There is no antidote for the human tendency to use (and abuse) anchors, other than to be aware of when you are relying on this heuristic, and then considering carefully the relevance of anchors, allowing multiple anchors to dilute the influence of any single reference point.
A related mental shortcut is overconfidence bias. We like to be right, and therefore place too much confidence in the accuracy of our own judgments. The overconfidence bias is essentially a psychological restatement of something our mothers always told us when as children we got too big for our britches: “You’re not as smart as you think you are.” We’re still not. We tend to place too much confidence in the accuracy of our own judgments, opinions and beliefs, and additional information is likely to increase that confidence, even if it was poorly supported in the first place. We naturally look for confirming evidence of what we “know” to be true, and discount or even ignore contradictory information. Or, as articulated more elegantly by those two great American philosophers Paul Simon and Art Garfunkel, “Still a man hears what he wants to hear, and disregards the rest.”

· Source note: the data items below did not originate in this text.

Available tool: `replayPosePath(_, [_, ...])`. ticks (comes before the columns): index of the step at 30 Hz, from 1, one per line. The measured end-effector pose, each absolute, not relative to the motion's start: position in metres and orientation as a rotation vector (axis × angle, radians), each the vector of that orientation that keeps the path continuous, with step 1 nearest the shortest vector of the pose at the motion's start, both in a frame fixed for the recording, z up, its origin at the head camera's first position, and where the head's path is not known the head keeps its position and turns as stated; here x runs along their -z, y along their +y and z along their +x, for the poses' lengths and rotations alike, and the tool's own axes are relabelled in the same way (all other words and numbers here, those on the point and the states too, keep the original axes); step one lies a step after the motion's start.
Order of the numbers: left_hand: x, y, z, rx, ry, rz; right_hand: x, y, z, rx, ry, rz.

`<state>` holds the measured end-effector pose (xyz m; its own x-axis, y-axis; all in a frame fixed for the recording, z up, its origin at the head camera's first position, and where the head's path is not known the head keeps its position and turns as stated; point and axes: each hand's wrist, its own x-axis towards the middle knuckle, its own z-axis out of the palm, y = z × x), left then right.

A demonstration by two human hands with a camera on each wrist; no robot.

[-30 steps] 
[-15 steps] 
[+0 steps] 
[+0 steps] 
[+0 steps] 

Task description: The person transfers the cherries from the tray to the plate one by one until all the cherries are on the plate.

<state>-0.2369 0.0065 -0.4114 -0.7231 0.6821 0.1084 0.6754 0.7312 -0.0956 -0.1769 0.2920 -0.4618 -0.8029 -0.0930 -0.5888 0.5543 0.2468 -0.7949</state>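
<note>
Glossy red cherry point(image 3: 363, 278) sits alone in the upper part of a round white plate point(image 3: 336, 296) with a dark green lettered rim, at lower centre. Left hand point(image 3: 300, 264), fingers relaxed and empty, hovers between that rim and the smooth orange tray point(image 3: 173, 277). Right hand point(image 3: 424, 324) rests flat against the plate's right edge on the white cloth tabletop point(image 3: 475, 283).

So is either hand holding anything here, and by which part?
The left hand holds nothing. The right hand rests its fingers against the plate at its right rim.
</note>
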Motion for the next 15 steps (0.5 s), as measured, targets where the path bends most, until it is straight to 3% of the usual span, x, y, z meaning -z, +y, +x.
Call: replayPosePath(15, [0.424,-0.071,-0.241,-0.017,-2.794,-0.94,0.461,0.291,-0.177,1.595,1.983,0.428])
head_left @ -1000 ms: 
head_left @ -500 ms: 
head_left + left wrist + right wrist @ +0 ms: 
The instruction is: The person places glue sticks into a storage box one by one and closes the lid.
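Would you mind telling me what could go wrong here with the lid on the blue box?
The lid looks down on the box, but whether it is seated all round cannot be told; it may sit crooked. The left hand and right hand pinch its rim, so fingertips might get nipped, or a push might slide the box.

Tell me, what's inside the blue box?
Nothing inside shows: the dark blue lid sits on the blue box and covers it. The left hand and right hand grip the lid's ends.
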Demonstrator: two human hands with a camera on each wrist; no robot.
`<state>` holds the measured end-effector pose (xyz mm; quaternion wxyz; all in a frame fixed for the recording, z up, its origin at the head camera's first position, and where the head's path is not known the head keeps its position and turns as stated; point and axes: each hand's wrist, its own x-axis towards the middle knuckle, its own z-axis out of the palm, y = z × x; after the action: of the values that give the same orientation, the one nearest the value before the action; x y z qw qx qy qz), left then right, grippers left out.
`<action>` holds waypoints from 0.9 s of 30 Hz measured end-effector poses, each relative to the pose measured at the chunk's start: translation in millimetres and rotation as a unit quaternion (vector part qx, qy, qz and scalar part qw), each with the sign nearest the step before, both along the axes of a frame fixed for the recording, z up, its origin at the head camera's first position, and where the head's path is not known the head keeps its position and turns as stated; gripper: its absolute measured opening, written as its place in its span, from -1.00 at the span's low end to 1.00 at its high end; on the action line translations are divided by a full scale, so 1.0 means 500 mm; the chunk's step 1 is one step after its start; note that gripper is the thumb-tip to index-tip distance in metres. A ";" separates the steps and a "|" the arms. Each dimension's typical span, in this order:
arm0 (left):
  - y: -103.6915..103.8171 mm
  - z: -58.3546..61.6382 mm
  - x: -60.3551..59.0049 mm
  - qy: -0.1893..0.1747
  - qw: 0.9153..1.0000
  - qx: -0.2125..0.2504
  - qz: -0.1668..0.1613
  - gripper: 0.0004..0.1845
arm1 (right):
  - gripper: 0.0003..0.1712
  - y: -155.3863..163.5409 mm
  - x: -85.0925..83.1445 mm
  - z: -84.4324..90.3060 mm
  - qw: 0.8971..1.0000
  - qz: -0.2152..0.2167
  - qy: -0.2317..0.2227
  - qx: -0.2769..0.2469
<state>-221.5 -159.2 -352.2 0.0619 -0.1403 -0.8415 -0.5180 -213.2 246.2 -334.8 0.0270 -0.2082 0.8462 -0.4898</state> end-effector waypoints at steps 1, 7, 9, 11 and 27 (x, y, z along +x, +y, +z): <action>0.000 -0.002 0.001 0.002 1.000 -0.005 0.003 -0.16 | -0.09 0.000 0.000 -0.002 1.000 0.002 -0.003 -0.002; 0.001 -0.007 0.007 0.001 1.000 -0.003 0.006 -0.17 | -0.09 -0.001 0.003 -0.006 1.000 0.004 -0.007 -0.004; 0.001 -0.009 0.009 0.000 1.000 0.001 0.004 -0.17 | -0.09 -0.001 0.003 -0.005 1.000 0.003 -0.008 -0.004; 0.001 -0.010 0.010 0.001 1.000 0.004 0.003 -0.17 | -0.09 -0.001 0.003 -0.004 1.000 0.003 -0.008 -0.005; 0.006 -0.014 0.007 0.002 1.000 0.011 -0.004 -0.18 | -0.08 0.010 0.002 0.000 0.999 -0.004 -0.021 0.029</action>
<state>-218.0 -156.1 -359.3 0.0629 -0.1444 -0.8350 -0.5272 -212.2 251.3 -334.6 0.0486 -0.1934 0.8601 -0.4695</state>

Researchers test this bias by having subjects provide a range of estimates on quantitative questions on a variety of subjects. The purpose of this testing isn’t to gauge actual knowledge, but to demonstrate how, in our desire to be right, we wind up overconfident. Ranges of estimates in experiments like this are invariably too small. Go back to the question of how long it takes Neptune to orbit the sun. Instead of anchoring and adjusting to an answer, think instead of a low and high range so that you’re 90% confident (and that’s pretty sure) that the right answer falls within your range. Most of you will come up with a range that is far too narrow. (Now you can google the answer.)
A bias toward confirming evidence feeds overconfidence. You may read a particular proposal for reopening the economy post-COVID-19 that agrees with your own opinion, and you naturally (and subconsciously) think more highly of the author. After all, she agrees with you (and confirms your opinion), so she must be smart. Another article which challenges your conclusion is readily dismissed as coming from an economist at a second-rate college, and what does he know about the practical challenges of running a business anyway? The fact is, these things take place automatically, below the surface of consciousness. Again, these aren’t signs of mental impairment or poor thinking! Just evidence that we are all too human.
We are accustomed to thinking of probability and uncertainty in bounded terms. The classic analogies for taking a chance on an unknown outcome are flipping a coin or rolling a die. Yet life doesn’t look like these simple models, where the range of potential outcomes is known in advance. In the real world, we don’t know how many sides the die has or what is on them. If the coronavirus crisis has taught us nothing else, it has proven that many probabilities lie beyond the realm of our imagination.
The investment universe is replete with examples of the overconfidence bias. Turn on any financial news network, and someone will be telling you that they’re sure that the market has formed a bottom. Wait 10 minutes, and the next guest will, with equal confidence, lay claim to the opposite opinion. Unwarranted confidence in the direction of a stock or the overall market has been the undoing of many an investor. The belief that the market has bottomed, confirmed by every day that it inches higher, leads you to ignore evidence that risks still abound. Or, vice versa, the litany of bad news crawling across your television or phone convinces you that there is more pain to come and that the overoptimistic managers talking about investment opportunities are turning a blind eye to reality. The point is that all these seemingly contradictory things can all be true at once: It’s just hard to hold them all in your head at the same time without allowing one or the other set to confirm a conclusion that you’ve already reached without realizing it.
As with the anchoring bias, awareness is the best antidote to overconfidence. Acknowledge the other side of an argument, and actively seek out contradictory evidence to what you believe to be true. This doesn’t imply that you have to change your mind every time you encounter a conflicting piece of information – far from it. Dealing honestly and fairly with conflicting information makes you a better thinker (and investor), not a weaker one.